## TASK PROMPT
Please write out the entire listing below exactly, excluding its pictures.

## DATA EXTRACT

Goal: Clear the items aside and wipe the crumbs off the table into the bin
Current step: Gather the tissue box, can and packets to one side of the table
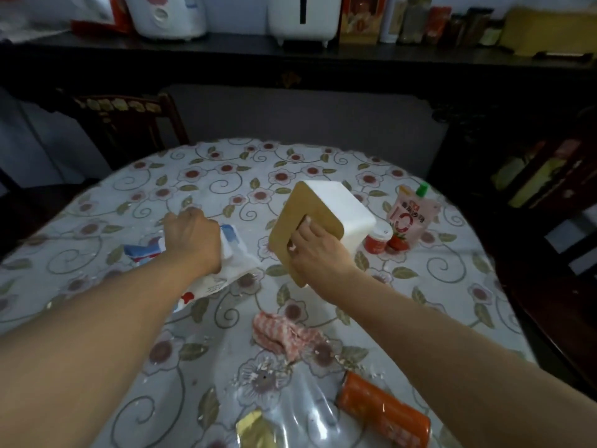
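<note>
A white tissue box (342, 211) with a tan lid is tilted above the flowered table (97, 227). My right hand (315, 245) grips it, fingers hooked into the lid's slot. My left hand (190, 234) grips a white, blue and red plastic bag (232, 270) at the table's left middle. A red striped cloth (284, 334) lies crumpled in front of the box. Pale crumbs (258, 371) are scattered on the near part of the table. No bin is in view.
A pink drink pouch (408, 218) with a green cap and a small red jar (378, 239) stand right of the box. An orange packet (384, 410) lies near the front edge. Dark chairs (122, 124) stand round the table; a sideboard (290, 56) with appliances runs behind.
</note>
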Tool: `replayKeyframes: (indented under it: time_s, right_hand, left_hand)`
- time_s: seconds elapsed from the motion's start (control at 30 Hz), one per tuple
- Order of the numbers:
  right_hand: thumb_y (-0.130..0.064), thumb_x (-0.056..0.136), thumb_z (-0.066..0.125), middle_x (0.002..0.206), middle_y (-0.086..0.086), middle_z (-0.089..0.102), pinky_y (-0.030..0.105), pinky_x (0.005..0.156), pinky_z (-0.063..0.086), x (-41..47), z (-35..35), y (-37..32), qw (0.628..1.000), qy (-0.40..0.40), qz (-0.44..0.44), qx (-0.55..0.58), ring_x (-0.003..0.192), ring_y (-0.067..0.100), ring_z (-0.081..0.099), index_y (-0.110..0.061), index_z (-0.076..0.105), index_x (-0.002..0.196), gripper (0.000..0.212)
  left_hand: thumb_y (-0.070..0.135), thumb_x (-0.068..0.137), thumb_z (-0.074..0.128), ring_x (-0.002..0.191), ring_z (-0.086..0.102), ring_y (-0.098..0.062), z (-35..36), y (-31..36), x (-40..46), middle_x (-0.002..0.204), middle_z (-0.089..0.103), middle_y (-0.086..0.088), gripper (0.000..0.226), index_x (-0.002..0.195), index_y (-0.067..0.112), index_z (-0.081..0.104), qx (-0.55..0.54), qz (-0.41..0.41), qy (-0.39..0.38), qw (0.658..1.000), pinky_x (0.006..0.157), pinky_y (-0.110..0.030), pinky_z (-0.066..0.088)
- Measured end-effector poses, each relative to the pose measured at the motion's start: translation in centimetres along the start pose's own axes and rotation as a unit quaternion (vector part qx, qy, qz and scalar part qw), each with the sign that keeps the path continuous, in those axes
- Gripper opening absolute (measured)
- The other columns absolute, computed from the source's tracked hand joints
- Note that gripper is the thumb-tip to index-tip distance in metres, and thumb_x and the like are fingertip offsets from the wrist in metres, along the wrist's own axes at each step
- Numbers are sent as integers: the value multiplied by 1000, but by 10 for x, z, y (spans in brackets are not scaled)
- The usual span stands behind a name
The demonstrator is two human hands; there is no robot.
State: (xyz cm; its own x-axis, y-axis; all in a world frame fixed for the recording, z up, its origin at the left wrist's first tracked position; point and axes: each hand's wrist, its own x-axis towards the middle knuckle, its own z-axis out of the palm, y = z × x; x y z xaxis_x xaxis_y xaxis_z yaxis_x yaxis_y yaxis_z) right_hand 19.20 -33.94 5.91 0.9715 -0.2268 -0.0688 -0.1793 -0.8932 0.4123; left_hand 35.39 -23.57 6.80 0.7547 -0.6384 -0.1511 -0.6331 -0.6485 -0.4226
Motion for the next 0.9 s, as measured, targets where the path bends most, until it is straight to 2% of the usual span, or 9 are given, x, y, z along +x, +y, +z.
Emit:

## ANSWER SECTION
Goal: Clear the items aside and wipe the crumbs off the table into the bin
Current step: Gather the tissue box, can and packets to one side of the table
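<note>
A white tissue box (342, 211) with a tan lid is tilted above the flowered table (97, 227). My right hand (315, 245) grips it, fingers hooked into the lid's slot. My left hand (190, 234) grips a white, blue and red plastic bag (232, 270) at the table's left middle. A red striped cloth (284, 334) lies crumpled in front of the box. Pale crumbs (258, 371) are scattered on the near part of the table. No bin is in view.
A pink drink pouch (408, 218) with a green cap and a small red jar (378, 239) stand right of the box. An orange packet (384, 410) lies near the front edge. Dark chairs (122, 124) stand round the table; a sideboard (290, 56) with appliances runs behind.
</note>
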Tool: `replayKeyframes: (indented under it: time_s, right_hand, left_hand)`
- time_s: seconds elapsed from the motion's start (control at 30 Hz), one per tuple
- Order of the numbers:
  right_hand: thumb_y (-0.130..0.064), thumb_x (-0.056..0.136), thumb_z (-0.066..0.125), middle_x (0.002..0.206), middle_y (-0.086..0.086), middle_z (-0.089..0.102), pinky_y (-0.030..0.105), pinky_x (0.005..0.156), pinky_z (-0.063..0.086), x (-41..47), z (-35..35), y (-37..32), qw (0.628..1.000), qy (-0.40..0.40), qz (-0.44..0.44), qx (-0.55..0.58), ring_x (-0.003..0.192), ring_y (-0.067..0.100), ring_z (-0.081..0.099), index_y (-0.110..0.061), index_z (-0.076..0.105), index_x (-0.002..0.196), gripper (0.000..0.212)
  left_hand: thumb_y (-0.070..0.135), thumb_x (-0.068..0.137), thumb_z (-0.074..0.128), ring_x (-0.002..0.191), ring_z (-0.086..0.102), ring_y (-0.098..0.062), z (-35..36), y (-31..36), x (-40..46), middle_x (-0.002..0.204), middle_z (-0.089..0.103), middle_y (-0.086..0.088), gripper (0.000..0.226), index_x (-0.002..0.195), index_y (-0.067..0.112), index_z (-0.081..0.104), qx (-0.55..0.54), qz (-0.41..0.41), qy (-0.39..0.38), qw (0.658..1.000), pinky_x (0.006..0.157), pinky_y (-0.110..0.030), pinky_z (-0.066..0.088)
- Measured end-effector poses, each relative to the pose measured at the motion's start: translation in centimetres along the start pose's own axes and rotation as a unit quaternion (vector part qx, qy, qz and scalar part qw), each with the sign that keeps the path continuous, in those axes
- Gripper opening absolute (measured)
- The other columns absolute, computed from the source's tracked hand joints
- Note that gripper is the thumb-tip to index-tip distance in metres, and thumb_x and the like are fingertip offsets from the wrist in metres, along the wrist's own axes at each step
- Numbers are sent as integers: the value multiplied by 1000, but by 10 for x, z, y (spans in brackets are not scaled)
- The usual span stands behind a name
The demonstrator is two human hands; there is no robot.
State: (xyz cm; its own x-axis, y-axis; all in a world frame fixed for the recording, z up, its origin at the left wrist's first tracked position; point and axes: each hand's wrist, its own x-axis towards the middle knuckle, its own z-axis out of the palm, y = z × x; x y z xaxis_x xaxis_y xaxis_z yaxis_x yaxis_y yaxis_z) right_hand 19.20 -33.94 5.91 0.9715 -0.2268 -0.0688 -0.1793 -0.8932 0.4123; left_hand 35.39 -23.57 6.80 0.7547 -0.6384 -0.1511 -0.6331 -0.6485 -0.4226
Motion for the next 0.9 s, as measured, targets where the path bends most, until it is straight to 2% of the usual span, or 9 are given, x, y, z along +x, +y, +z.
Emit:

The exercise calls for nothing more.